Working from the listing below, set down every line exactly.
=== Given information ===
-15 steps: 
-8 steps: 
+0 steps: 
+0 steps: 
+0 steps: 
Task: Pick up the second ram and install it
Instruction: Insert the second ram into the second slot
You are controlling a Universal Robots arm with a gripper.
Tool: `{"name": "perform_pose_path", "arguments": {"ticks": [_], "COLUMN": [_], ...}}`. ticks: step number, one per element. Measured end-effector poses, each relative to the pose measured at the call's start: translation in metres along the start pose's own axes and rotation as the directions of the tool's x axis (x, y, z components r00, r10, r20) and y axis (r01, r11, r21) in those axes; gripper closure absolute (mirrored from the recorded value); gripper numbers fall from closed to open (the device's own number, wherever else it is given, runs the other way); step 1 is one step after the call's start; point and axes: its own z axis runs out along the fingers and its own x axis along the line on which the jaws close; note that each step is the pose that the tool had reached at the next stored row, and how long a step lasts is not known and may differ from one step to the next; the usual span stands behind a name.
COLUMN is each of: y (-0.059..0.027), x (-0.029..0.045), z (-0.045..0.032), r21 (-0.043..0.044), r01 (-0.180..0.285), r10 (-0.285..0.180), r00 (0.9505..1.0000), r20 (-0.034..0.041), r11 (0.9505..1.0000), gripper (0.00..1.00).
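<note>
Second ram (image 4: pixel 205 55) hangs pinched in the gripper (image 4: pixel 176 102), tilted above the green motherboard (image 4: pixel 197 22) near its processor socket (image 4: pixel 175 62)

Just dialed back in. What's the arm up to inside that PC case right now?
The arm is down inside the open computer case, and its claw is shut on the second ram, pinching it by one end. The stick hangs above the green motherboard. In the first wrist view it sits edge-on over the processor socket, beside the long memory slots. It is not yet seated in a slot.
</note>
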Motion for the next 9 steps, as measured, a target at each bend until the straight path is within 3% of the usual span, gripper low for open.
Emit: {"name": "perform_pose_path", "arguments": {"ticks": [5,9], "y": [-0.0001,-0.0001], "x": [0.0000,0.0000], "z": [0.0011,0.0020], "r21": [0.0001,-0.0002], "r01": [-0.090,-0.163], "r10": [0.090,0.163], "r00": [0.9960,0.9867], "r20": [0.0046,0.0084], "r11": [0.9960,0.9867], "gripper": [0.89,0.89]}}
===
Task output:
-15 steps: 
-8 steps: 
+0 steps: 
+0 steps: 
+0 steps: 
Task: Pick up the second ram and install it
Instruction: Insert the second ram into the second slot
You are controlling a Universal Robots arm with a gripper.
Tool: `{"name": "perform_pose_path", "arguments": {"ticks": [_], "COLUMN": [_], ...}}`. ticks: step number, one per element. Measured end-effector poses, each relative to the pose measured at the call's start: translation in metres along the start pose's own axes and rotation as the directions of the tool's x axis (x, y, z components r00, r10, r20) and y axis (r01, r11, r21) in those axes; gripper closure absolute (mirrored from the recorded value); gripper numbers fall from closed to open (the device's own number, wherever else it is given, runs the other way); step 1 is one step after the call's start; point and axes: its own z axis runs out along the fingers and its own x axis along the line on which the jaws close; note that each step is the pose that the tool had reached at the next stored row, and how long a step lasts is not known and may differ from one step to the next; the usual span stands behind a name.
COLUMN is each of: y (-0.059..0.027), x (-0.029..0.045), z (-0.045..0.032), r21 (-0.043..0.044), r01 (-0.180..0.285), r10 (-0.285..0.180), r00 (0.9505..1.0000), r20 (-0.034..0.041), r11 (0.9505..1.0000), gripper (0.00..1.00).
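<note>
Second ram (image 4: pixel 205 55) hangs pinched in the gripper (image 4: pixel 176 102), tilted above the green motherboard (image 4: pixel 197 22) near its processor socket (image 4: pixel 175 62)

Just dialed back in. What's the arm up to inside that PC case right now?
The arm is down inside the open computer case, and its claw is shut on the second ram, pinching it by one end. The stick hangs above the green motherboard. In the first wrist view it sits edge-on over the processor socket, beside the long memory slots. It is not yet seated in a slot.
</note>
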Motion for the next 9 steps, as measured, a target at each bend until the straight path is within 3% of the usual span, gripper low for open.
Emit: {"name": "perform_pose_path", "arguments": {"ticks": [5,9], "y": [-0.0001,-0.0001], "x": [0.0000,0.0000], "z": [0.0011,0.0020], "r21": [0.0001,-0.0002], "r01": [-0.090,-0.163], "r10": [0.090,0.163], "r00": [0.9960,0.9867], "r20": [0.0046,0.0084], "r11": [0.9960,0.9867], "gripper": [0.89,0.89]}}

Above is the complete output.